Understanding Craniosynostosis: A Parent’s Guide


As a parent, it can be scary to hear that your child has been diagnosed with craniosynostosis. There are so many questions and concerns that come to mind, and it can be overwhelming to try to understand what this condition means for your child. But fear not, we’re here to help guide you through this journey and provide you with the information you need to better understand craniosynostosis.

What is Craniosynostosis?

Craniosynostosis is a condition in which the sutures in a baby’s skull close too early, causing problems with normal brain and skull growth. The skull is made up of several bones that are connected by sutures, which allow the skull to grow and expand as the brain grows. When these sutures close prematurely, the skull can’t expand properly, leading to abnormal head shape and potentially increased pressure on the brain.

Types of Craniosynostosis

There are different types of craniosynostosis, named after the affected suture. These include:

  • Sagittal synostosis: The sagittal suture runs from front to back on the top of the head.

  • Coronal synostosis: The coronal suture runs from each ear to the top of the head.

  • Metopic synostosis: The metopic suture runs from the top of the head down to the forehead.

  • Lambdoid synostosis: The lambdoid suture runs across the back of the head.

Diagnosis and Treatment

Craniosynostosis is usually diagnosed in the first few months of a baby’s life, either through physical examination or imaging tests such as a CT scan or MRI. Once diagnosed, treatment typically involves surgery to reshape the skull and relieve pressure on the brain. The timing and approach to surgery will depend on the type and severity of the condition, as well as the overall health of the child.

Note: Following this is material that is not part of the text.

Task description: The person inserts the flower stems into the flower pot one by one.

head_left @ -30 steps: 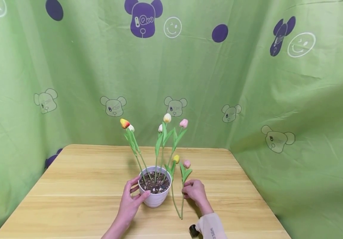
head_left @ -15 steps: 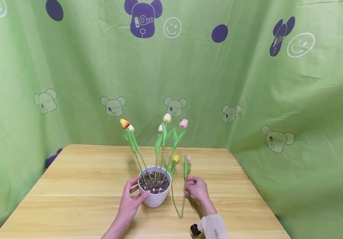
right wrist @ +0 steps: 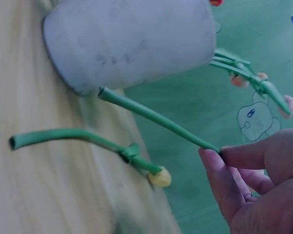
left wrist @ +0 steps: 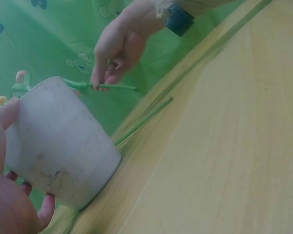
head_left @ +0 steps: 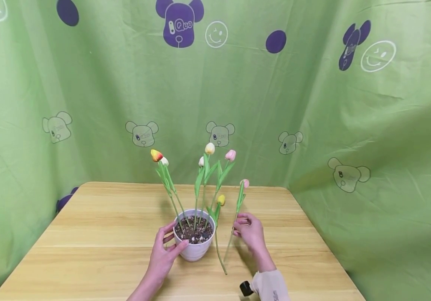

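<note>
A white flower pot [head_left: 194, 253] full of dark soil stands on the table, with several artificial tulips upright in it. My left hand [head_left: 163, 256] holds the pot from its left side, thumb at the near rim and fingers along the wall. To the right of the pot, my right hand [head_left: 251, 235] pinches the stem of a pink tulip [head_left: 240, 200] between thumb and fingertips. The right wrist view shows that stem's cut end [right wrist: 107, 95] raised off the table. Between pot and right hand lies a yellow tulip [head_left: 221, 200], its stem pointing toward me.
The wooden table [head_left: 99, 234] reaches back to a green patterned curtain [head_left: 253, 104], which also hangs at both sides. An orange-red tulip [head_left: 157, 155] and a pink tulip [head_left: 230, 155] rise from the pot. A black wrist camera [head_left: 245, 288] sits at my right sleeve.
My right hand has lifted the pink tulip off the table, and its bloom has moved up and to the right. The left hand and pot have stayed still.
</note>
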A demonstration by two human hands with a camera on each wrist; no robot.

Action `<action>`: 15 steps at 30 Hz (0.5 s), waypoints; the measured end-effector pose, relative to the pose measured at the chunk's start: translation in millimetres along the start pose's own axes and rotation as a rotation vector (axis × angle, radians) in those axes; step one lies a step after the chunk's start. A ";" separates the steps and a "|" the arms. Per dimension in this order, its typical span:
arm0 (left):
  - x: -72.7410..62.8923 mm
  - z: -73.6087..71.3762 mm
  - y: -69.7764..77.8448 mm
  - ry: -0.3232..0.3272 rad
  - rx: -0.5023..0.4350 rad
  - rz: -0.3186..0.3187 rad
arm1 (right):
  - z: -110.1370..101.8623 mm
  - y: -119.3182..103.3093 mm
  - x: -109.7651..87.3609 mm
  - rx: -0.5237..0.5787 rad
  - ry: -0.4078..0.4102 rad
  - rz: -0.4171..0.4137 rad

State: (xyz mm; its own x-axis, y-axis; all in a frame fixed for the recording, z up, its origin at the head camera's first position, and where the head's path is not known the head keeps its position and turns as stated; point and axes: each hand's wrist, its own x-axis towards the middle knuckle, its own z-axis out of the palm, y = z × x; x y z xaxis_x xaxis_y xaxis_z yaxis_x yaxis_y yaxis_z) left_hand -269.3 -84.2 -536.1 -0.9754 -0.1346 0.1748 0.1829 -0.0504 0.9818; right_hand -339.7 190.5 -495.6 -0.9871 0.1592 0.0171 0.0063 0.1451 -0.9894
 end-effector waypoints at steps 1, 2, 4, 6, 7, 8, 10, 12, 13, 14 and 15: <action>0.0 -0.1 0.0 0.000 -0.001 -0.001 | -0.2 -2.9 -1.0 0.012 -0.001 -0.005; -0.1 0.1 0.1 0.000 -0.001 0.000 | -0.4 -5.8 -1.9 0.025 0.001 -0.009; -0.3 0.4 0.4 -0.002 0.000 0.004 | -0.6 -11.6 -3.9 0.048 0.004 -0.018; -0.3 0.5 0.7 -0.003 0.000 0.006 | -0.5 -16.5 -5.3 0.064 0.007 -0.032; -0.3 0.4 0.7 -0.004 0.000 0.006 | -0.5 -19.0 -6.3 0.071 0.009 -0.041; -0.3 0.3 0.7 -0.004 -0.001 0.006 | -0.4 -21.2 -6.8 0.080 0.013 -0.050; -0.3 0.1 0.7 -0.004 -0.003 0.005 | -0.3 -25.8 -8.4 0.101 0.019 -0.069; -0.2 0.0 0.4 -0.002 -0.005 0.003 | -0.2 -30.2 -9.8 0.125 0.025 -0.083; -0.3 0.2 0.4 -0.003 -0.005 0.004 | -0.2 -32.5 -10.8 0.136 0.028 -0.090; -0.5 0.3 0.6 -0.003 -0.005 0.003 | -0.2 -34.6 -11.5 0.148 0.032 -0.098; -0.5 0.4 0.5 -0.002 -0.004 0.003 | -0.1 -36.8 -12.3 0.160 0.035 -0.104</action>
State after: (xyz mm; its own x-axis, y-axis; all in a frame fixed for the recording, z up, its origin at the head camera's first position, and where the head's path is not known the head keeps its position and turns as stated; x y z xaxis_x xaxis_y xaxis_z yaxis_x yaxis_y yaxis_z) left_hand -268.8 -83.8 -535.6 -0.9751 -0.1323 0.1778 0.1863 -0.0542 0.9810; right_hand -327.7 183.3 -459.4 -0.9750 0.1853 0.1228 -0.1239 0.0061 -0.9923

Living with Craniosynostosis

While the idea of surgery may be daunting, it’s important to remember that most children with craniosynostosis go on to live happy, healthy lives after treatment. Early intervention and appropriate care can help minimize potential developmental delays and ensure the best possible outcome for your child.


Craniosynostosis can be a lot to take in, but with the right information and support, you can help your child navigate through this condition and thrive. Remember that you’re not alone, and there are many resources and medical professionals available to help you every step of the way. Stay strong, stay informed, and never hesitate to reach out for help when you need it.

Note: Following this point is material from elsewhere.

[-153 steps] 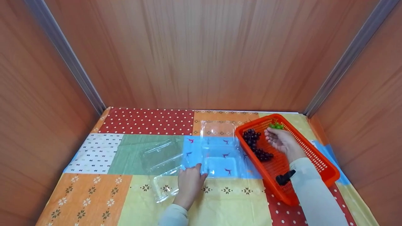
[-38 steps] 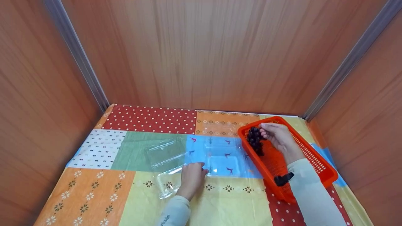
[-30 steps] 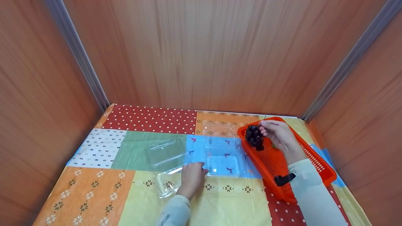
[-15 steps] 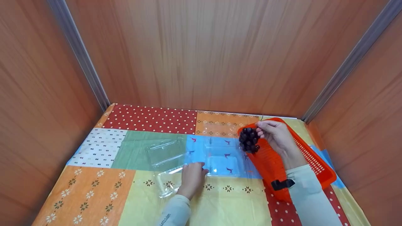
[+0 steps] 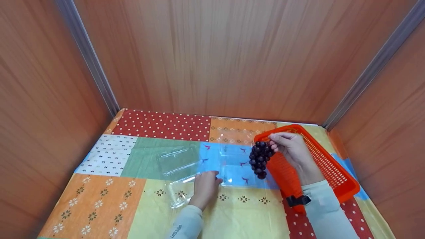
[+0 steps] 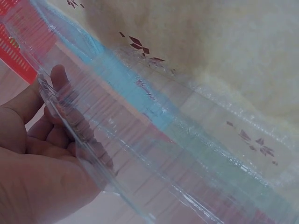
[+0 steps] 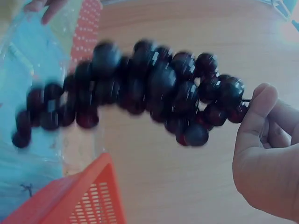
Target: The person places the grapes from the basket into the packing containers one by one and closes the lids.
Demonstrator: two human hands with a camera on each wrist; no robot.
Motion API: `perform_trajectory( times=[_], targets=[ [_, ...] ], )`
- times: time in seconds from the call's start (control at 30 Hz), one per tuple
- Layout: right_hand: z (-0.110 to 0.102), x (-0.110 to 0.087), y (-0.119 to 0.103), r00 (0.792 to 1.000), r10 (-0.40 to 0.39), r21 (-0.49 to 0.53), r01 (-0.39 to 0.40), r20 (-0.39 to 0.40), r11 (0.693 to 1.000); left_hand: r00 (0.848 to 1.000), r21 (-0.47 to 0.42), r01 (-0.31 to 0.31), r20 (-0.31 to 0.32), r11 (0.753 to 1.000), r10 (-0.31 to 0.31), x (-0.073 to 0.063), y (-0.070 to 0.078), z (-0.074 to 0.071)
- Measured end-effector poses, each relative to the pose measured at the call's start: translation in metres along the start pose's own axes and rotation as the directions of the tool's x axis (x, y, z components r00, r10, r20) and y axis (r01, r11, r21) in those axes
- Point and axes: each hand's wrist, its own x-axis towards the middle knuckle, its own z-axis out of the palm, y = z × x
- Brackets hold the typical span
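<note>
My right hand [image 5: 294, 152] pinches the stem of a bunch of dark purple grapes [image 5: 260, 159], which hangs over the left side of an orange plastic basket [image 5: 332, 166]. In the right wrist view, thumb and fingers meet at the stem end, and the bunch [image 7: 159, 84] stretches away to the left, slightly blurred. My left hand [image 5: 206, 187] stays low at the tablecloth among clear plastic container pieces. In the left wrist view that hand [image 6: 42, 172] pinches the rim of a clear plastic container [image 6: 154, 144] between thumb and curled fingers.
One clear container part [image 5: 179, 166] lies tilted on the green and yellow patches; another, a see-through tray [image 5: 237, 171], sits on the blue patch left of the basket. A patchwork tablecloth [image 5: 166, 126] covers the table, with wood-grain panels [image 5: 212, 59] on three sides.
My right hand has moved from the green grapes to the purple bunch, lifted it by its stem and carried it leftward over the basket's edge. My left hand stays in place.
</note>
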Motion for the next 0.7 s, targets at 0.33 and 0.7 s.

FAQs about Craniosynostosis

Q: Will my child’s head shape improve on its own?

A: In most cases, the head shape will not correct itself without surgical intervention. It’s important to consult with a healthcare professional to determine the best course of action for your child.

Q: How long does recovery take after craniosynostosis surgery?

A: Recovery time can vary, but most children will need several weeks to fully recover from craniosynostosis surgery. Your child’s healthcare team will provide you with specific guidelines for post-operative care and follow-up appointments.

Q: Will my child have long-term developmental issues after surgery?

A: With proper medical care and early intervention, the vast majority of children with craniosynostosis go on to develop normally and lead healthy lives. It’s important to closely monitor your child’s development and seek early intervention services if needed.